WORK TO COMPLETE »
The listing that follows is to be output in full and without change.

[[ SUPPLIED INFORMATION open ]]

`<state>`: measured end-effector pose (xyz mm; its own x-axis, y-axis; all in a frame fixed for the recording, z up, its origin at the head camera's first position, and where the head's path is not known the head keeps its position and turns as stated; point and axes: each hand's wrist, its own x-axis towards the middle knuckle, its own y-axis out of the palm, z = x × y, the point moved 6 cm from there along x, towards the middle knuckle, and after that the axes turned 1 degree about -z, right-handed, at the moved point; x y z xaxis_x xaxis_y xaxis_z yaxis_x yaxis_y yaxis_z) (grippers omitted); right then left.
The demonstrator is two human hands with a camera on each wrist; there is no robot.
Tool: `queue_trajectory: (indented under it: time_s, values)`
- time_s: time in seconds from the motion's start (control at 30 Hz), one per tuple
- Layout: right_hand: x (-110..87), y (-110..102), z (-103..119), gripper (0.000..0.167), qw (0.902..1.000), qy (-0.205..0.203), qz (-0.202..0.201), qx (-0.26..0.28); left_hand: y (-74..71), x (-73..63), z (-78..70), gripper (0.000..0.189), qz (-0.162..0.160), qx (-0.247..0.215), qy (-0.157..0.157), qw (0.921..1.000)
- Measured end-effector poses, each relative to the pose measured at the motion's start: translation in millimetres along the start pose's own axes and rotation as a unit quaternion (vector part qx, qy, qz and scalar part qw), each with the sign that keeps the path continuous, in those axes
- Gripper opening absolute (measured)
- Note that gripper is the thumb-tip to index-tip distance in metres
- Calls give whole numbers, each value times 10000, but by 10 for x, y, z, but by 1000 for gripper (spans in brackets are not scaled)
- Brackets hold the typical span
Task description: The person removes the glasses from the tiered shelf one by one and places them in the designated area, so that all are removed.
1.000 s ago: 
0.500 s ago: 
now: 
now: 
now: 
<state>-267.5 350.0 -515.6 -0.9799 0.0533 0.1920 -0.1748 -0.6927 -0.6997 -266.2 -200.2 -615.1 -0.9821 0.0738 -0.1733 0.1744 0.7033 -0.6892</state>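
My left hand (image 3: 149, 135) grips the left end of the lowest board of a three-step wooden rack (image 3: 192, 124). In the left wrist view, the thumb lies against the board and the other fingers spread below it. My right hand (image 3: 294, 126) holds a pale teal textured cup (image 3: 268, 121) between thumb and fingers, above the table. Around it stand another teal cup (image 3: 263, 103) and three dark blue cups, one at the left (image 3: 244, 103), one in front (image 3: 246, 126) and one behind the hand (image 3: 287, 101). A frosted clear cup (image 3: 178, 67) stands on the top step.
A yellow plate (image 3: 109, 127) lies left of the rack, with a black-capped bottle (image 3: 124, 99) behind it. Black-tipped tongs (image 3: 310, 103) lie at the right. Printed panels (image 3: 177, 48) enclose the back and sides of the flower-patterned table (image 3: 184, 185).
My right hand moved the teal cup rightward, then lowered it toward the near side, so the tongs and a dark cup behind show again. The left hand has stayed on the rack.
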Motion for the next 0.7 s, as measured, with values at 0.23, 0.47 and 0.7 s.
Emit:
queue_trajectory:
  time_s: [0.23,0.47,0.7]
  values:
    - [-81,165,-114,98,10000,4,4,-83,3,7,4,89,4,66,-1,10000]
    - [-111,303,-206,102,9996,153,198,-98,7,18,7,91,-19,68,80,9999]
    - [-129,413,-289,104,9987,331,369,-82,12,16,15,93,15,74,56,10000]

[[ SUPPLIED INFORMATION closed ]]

TASK RESPONSE »
`<state>`: measured end-effector pose (xyz mm; its own x-axis, y-axis; all in a frame fixed for the recording, z up, its origin at the head camera's first position, and where the head's path is not known the head keeps its position and turns as stated; point and axes: each hand's wrist, its own x-axis towards the middle knuckle, its own y-axis out of the palm, z = x × y, the point moved 6 cm from there along x, towards the middle knuckle, and after that the axes turned 1 degree about -z, right-handed, at the moved point; x y z xaxis_x xaxis_y xaxis_z yaxis_x yaxis_y yaxis_z) (grippers omitted); right then left.
The demonstrator is two human hands with a camera on each wrist; there is no robot.
Tool: `queue_trajectory: (indented under it: time_s, values)`
- time_s: time in seconds from the motion's start (control at 30 Hz), one per tuple
- Layout: right_hand: x (-110..87), y (-110..102), z (-103..119), gripper (0.000..0.167), qw (0.902..1.000), qy (-0.205..0.203), qz (-0.202..0.201), qx (-0.26..0.28); left_hand: y (-74..71), x (-73..63), z (-78..70), gripper (0.000..0.189), qz (-0.162..0.160), qx (-0.247..0.215), qy (-0.157..0.157), qw (0.921..1.000)
- Measured end-effector poses, each relative to the pose measured at the motion's start: translation in millimetres along the start pose's own axes and rotation as a unit quaternion (vector part qx, qy, qz and scalar part qw), each with the sign that keeps the path continuous, in those axes
- Gripper opening absolute (measured)
- Note that gripper is the thumb-tip to index-tip distance in metres
- Calls give whole numbers, each value times 10000, but by 10 for x, y, z, but by 1000 for gripper (spans in brackets are not scaled)
- Brackets hold the typical span
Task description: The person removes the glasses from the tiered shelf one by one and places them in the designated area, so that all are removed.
1.000 s ago: 
0.500 s ago: 
now: 
now: 
now: 
<state>-267.5 350.0 -515.6 -0.9799 0.0533 0.1920 -0.1748 -0.6927 -0.6997 -266.2 -200.2 -615.1 -0.9821 0.0738 -0.1733 0.1744 0.7033 -0.6892</state>
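My left hand (image 3: 149, 135) grips the left end of the lowest board of a three-step wooden rack (image 3: 192, 124). In the left wrist view, the thumb lies against the board and the other fingers spread below it. My right hand (image 3: 294, 126) holds a pale teal textured cup (image 3: 268, 121) between thumb and fingers, above the table. Around it stand another teal cup (image 3: 263, 103) and three dark blue cups, one at the left (image 3: 244, 103), one in front (image 3: 246, 126) and one behind the hand (image 3: 287, 101). A frosted clear cup (image 3: 178, 67) stands on the top step.
A yellow plate (image 3: 109, 127) lies left of the rack, with a black-capped bottle (image 3: 124, 99) behind it. Black-tipped tongs (image 3: 310, 103) lie at the right. Printed panels (image 3: 177, 48) enclose the back and sides of the flower-patterned table (image 3: 184, 185).
My right hand moved the teal cup rightward, then lowered it toward the near side, so the tongs and a dark cup behind show again. The left hand has stayed on the rack.
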Motion for the next 0.7 s, as measured, with values at 0.23, 0.47 and 0.7 s.
Emit:
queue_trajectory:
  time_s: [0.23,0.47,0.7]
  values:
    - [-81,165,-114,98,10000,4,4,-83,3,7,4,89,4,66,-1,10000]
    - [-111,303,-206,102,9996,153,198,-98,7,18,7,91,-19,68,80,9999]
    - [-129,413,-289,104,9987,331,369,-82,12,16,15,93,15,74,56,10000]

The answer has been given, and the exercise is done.